Fall 2016, Volume 21

Poetry by AJ Urquidi

Repressed But Not Forgotten

From the year I lived in a tree I can’t recall
a thing. The worst must
have happened up there. Now I live on a beach

and days pass like bleach through a storm drain.
Fathers walk their predictable
infants before the cobalt waves’ cannoliesque

grandeur, preparing them for the great auction
block of adolescence.
After what unknowns I’ve been through, sand

in the toenail is the least of my worries. Sometimes
when I see young
couples feed each other acorns and sticks, I dread

an anxious sensation and swallow. Other times
sacks of fallen leaves
loom at me from garages and alleys like medical waste

leaching into the loam. Yet I can’t recall my time in the trees.
Maybe it was eucalyptus,
but I fear—above all—it may have been a live oak grove.

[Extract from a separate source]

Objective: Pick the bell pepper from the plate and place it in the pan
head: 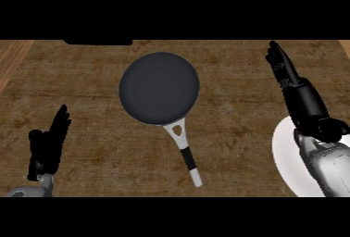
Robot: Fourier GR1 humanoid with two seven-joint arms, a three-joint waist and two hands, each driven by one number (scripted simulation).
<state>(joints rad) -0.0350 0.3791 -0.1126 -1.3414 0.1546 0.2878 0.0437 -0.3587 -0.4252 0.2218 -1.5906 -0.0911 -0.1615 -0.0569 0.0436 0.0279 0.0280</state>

A rainy night stands out, and wind rustling twigs
in particular. Good god,
it’s so close and it’s awful! Tonight the lighthouse beckons

me to forget my roots and peel out loosely into the fog.
But by morning, driftwood bobbing
at my porch sends a fortifying shudder down my skull.




BIO: Originally from Monterey, CA, AJ Urquidi has studied poetry in Los Angeles and New York City. His poems have appeared in such journals as Chiron Review, Foothill, and Thin Air, been nominated for Ina Coolbrith and Pushcart Prizes, and won the Gerald Locklin Writing Prize. He has led creative writing workshops at CSULB and Beyond Baroque in Venice Beach. He lives in Long Beach where he edits indicia: an online journal and investigates grammar for the Los Angeles Review of Books.